Os resultados das pesquisas alertam para a necessidade de atitudes em busca do equilíbrio ecológico mundial. Atitudes que, segundo os monitores que orientam o público na observação da mostra, são simples. E só precisam de uma consciência no dia-a-dia. A monitora Fernanda Andrade explica: “Tire da tomada os eletrodomésticos que não estiver usando. Aproveite mais a luz do dia, abrindo as janelas. Economize água. Em vez de copos descartáveis, use caneca ou garrafinha plástica. Separe o lixo comum do reciclável. Use pilhas e baterias recarregáveis. Ande mais de bicicleta e prefira transporte público. Dispense o elevador e vá de escada. Plante árvores. Ao fazer compras, leve sua própria sacola, dando preferência às de pano”.

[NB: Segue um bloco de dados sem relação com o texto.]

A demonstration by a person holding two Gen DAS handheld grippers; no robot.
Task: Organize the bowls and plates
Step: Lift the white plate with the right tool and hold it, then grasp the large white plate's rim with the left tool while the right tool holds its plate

Repensar e transformar as atitudes... Cuidar do planeta como quem cuida da própria casa. Esse é o grande recado da mostra “Latitude 90º”. Um recado de esperança pontuado pela última carta do pesquisador Robert Falcon Scott endereçada à esposa e ao filho de 3 anos:

Escrevi cartas em páginas esparsas deste livro. Será que você vai conseguir enviá-las? Estou ansioso por você e o futuro do menino. Faça-o interessar-se por história natural, se você conseguir. É melhor do que jogos. Algumas escolas encorajam esse estudo. Sei que você o manterá, o máximo possível, ao ar livre. Tente fazê-lo acreditar em um Deus, é reconfortante.

A exposição “Latitude 90º – O impacto do aquecimento nos pólos” está em cartaz no Sesc Pompéia (rua Clélia 93, Pompéia, São Paulo, telefone 11 3871-7700) até 3 de agosto, de terça-feira a sábado, das 10h às 20h, domingos e feriados, das 11h às 19h. Entrada grátis.